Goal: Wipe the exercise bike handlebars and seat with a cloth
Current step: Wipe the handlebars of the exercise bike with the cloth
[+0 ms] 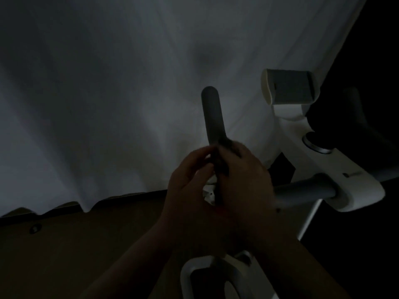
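Note:
The scene is dim. The exercise bike's grey left handlebar (212, 114) rises upright at the centre. Both my hands are wrapped around its lower part. My left hand (190, 186) curls round it from the left, and my right hand (244, 182) grips it from the right. A white cloth (209, 188) shows between my palms, bunched against the bar. The horizontal grey bar (306, 188) runs right into the white bike frame (336, 169). The seat is not in view.
A white curtain (108, 93) hangs behind the bike down to a brown floor (64, 244). A phone holder (289, 87) and a round knob (317, 145) sit on the frame at right. A white loop-shaped part (190, 275) lies below my wrists.

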Action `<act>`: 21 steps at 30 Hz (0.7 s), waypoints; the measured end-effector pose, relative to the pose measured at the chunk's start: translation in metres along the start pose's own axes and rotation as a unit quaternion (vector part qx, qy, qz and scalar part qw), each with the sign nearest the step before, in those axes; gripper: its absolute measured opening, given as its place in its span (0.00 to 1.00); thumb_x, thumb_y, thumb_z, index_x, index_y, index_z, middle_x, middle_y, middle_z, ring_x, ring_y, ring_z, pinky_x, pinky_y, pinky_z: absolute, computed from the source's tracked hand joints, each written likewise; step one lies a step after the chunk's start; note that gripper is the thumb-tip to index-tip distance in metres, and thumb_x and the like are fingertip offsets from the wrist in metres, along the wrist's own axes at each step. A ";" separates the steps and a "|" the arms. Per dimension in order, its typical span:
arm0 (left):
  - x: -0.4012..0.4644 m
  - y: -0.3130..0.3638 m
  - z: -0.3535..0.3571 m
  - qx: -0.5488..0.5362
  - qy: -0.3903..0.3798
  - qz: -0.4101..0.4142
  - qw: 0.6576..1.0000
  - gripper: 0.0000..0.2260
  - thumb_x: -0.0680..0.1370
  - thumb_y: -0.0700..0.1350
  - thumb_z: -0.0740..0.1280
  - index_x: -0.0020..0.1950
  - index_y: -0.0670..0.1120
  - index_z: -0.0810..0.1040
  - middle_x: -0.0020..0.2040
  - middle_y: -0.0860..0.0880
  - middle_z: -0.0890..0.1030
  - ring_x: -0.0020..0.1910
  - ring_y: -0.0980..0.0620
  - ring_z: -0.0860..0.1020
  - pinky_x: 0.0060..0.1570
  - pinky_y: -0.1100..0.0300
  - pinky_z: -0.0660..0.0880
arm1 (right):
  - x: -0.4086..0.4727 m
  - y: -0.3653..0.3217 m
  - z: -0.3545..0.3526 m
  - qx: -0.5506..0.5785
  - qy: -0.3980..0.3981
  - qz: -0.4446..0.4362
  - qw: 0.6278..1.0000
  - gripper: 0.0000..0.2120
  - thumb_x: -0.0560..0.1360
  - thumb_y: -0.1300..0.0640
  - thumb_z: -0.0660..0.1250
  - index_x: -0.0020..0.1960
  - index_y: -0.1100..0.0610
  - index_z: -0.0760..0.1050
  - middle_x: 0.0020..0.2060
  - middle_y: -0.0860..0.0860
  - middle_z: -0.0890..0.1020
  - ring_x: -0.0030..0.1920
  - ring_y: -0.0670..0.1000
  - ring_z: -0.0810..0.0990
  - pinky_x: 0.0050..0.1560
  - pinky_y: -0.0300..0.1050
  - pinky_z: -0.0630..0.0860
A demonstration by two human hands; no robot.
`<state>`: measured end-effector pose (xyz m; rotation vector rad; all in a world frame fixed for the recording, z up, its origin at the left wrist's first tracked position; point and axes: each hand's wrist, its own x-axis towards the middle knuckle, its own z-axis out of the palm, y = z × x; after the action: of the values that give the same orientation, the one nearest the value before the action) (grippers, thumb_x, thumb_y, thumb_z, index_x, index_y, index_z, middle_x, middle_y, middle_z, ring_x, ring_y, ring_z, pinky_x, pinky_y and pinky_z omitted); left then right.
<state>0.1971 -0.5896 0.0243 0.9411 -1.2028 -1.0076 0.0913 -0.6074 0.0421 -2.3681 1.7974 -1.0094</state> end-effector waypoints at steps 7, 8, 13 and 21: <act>0.001 -0.003 -0.012 0.040 -0.073 -0.029 0.996 0.14 0.80 0.44 0.61 0.65 0.46 0.72 0.60 0.55 0.77 0.58 0.61 0.77 0.52 0.70 0.74 | -0.019 0.005 -0.033 -0.012 -0.108 0.066 0.992 0.14 0.79 0.51 0.60 0.65 0.47 0.71 0.58 0.45 0.75 0.48 0.41 0.70 0.43 0.27 0.64; 0.000 -0.002 -0.015 0.079 -0.102 -0.021 0.991 0.22 0.75 0.52 0.64 0.67 0.45 0.71 0.63 0.54 0.75 0.60 0.61 0.75 0.56 0.68 0.73 | -0.026 0.008 -0.042 -0.021 -0.120 0.075 0.990 0.14 0.79 0.49 0.60 0.64 0.46 0.72 0.56 0.45 0.75 0.46 0.40 0.69 0.41 0.26 0.62; -0.007 0.004 -0.007 0.160 -0.145 -0.023 0.976 0.17 0.79 0.43 0.63 0.68 0.46 0.67 0.64 0.54 0.71 0.58 0.71 0.72 0.55 0.78 0.66 | 0.010 0.012 -0.024 -0.002 -0.109 0.118 0.987 0.17 0.80 0.43 0.55 0.64 0.45 0.71 0.50 0.42 0.78 0.45 0.42 0.76 0.49 0.40 0.74; 0.007 -0.011 -0.015 0.242 -0.136 0.129 0.952 0.13 0.79 0.46 0.59 0.63 0.53 0.73 0.63 0.61 0.70 0.63 0.74 0.65 0.60 0.79 0.61 | -0.041 0.036 -0.055 -0.039 0.111 0.154 0.981 0.12 0.76 0.51 0.64 0.57 0.53 0.79 0.48 0.53 0.82 0.49 0.56 0.77 0.56 0.60 0.73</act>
<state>0.2118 -0.5990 0.0139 1.0038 -1.8080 -0.6517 0.0277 -0.5642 0.0527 -1.9913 2.2301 -1.2165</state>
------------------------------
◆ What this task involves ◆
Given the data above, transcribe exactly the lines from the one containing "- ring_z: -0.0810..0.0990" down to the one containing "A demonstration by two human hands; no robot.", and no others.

◆ Written response ◆
  - ring_z: -0.0810..0.0990
  - pinky_x: 0.0050..0.1560
  - pinky_y: -0.0300..0.1050
  - pinky_z: -0.0630..0.0860
A demonstration by two human hands; no robot.

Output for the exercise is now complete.